We expect global economic growth in 2014 to be sufficient to increase demand for mined commodities and energy, keeping commodity prices at levels that support production. Mining company profits improved in 2013, and increased production and cost cutting should support further improvement. While most commodity prices should remain high enough to make investments attractive, we expect companies will continue to be cautious about resuming equipment investments, and we expect mining capital expenditures in 2014 to be below 2013.
- Economic policies in most developed countries should continue to support growth in 2014. Average short-term interest rates are at a record low and major central banks are expected to keep rates low for an extended period. We expect inflation will remain subdued, allowing central banks to focus less on austerity measures and more on promoting growth and employment. We expect economic growth in developed countries to exceed 1.5 per cent in 2014. While this is lower than our previous outlook, due in part to weak first-quarter U.S. GDP growth, the underlying economic trends are improving and most sectors important to our business are performing well.

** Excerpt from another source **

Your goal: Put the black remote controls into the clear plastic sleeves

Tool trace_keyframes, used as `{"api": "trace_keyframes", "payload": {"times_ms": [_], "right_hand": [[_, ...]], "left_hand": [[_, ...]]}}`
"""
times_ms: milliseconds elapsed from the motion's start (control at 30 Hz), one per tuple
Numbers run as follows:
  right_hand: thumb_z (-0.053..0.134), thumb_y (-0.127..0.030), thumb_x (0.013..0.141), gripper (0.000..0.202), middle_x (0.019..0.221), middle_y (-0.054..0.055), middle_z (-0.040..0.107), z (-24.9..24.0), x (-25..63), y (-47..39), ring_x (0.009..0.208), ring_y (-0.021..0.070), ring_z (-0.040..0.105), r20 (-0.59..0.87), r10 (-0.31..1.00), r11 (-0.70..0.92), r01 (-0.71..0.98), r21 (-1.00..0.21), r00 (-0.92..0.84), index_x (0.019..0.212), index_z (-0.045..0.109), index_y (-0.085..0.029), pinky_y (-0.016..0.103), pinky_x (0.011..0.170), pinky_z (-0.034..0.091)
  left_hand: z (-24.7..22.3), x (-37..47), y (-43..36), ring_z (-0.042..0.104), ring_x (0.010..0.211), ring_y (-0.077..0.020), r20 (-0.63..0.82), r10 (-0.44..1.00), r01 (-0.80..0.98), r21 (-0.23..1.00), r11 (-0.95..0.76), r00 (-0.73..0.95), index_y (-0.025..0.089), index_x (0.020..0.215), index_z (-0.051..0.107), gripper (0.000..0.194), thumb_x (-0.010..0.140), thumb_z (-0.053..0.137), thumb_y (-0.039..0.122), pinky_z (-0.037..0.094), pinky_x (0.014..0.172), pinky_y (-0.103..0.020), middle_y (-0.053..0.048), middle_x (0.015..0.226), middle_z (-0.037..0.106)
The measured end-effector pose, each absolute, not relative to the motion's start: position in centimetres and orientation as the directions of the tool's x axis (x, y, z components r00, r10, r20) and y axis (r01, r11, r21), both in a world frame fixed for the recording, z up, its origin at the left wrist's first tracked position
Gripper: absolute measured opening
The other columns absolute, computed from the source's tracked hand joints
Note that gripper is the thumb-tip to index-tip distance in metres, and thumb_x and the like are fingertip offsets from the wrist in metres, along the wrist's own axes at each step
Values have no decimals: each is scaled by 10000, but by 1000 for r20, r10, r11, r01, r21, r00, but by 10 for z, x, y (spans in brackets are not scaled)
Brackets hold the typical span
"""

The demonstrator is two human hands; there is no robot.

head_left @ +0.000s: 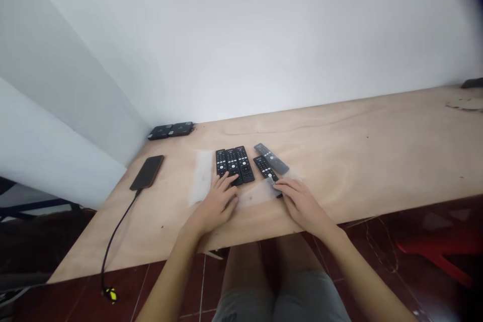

- High interest rates, as well as political and labour issues, are affecting growth in many developing countries. Inflation eased through the recovery but central banks started increasing interest rates in mid-2013, we believe either to defend their currencies or address inflation concerns. We believe interest rates are near a peak and will remain at current levels in 2014, which could further limit growth. We expect economic growth in developing countries will fall below 4.5 per cent this year.